:: What this task involves ::
Filter the data below, keeping only lines that contain "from".

_ _ _ _ _ _ _

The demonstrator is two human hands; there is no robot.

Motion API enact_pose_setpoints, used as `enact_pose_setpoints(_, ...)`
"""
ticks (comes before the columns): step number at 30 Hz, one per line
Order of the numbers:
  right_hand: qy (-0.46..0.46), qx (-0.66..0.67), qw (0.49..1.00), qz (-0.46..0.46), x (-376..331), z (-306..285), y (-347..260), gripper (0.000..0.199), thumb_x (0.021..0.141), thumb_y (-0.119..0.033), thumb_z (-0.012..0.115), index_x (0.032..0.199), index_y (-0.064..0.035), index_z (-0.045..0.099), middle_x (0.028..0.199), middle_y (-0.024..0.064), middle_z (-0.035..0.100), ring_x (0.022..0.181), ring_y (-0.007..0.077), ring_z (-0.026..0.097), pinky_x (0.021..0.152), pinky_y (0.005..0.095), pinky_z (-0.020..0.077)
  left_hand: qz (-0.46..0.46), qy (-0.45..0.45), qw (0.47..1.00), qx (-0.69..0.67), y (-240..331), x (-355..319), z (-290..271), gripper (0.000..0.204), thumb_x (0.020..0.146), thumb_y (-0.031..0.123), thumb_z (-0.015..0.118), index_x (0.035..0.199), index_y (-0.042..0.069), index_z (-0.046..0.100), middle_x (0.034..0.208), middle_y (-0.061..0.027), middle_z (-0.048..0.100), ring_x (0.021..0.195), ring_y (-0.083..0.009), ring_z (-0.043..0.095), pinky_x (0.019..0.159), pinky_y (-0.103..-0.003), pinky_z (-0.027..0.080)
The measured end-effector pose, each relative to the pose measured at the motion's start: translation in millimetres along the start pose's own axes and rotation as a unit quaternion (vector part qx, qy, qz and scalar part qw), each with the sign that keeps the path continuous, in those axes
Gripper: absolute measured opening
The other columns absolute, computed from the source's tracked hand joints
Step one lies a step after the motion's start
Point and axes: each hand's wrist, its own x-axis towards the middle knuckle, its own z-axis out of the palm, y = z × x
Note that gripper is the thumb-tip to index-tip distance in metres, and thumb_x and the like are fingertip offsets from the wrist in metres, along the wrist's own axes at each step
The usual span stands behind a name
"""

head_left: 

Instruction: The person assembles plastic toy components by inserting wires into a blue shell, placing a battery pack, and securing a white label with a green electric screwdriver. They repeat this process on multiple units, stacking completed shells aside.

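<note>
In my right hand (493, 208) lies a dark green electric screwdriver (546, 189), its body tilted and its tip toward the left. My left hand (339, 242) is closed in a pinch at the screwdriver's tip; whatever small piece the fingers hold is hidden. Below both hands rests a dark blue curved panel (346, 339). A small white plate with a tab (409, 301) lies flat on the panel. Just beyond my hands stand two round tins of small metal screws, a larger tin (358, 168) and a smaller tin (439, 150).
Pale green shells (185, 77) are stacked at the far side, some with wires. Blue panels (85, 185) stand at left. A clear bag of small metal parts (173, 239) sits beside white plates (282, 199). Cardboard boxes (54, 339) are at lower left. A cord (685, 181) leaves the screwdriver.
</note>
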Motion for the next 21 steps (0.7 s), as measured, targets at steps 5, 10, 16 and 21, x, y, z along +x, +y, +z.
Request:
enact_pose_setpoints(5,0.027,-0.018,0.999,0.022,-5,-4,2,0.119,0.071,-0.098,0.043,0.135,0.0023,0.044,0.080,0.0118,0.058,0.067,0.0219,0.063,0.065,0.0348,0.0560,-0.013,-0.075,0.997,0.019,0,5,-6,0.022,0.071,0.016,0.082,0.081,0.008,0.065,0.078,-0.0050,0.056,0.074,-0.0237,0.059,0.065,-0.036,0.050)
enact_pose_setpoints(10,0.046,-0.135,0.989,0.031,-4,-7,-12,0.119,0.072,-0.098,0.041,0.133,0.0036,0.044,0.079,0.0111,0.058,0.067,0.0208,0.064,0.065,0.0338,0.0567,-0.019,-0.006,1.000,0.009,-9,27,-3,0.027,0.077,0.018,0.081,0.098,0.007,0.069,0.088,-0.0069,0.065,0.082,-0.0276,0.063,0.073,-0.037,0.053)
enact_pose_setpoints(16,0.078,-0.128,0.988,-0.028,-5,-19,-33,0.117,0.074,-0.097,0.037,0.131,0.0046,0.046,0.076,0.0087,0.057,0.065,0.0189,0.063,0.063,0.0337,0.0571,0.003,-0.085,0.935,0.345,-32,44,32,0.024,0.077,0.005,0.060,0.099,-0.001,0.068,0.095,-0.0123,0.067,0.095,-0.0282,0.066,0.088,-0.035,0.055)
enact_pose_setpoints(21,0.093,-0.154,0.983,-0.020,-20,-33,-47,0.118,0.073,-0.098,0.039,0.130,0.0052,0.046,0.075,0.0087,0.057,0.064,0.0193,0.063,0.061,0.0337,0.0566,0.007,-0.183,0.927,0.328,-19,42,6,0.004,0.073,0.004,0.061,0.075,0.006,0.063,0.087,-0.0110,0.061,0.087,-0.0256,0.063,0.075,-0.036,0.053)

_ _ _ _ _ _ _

:: Answer ::
The other columns absolute, computed from the source's tracked hand joints
Note that gripper is the thumb-tip to index-tip distance in metres, and thumb_x and the like are fingertip offsets from the wrist in metres, along the wrist's own axes at each step

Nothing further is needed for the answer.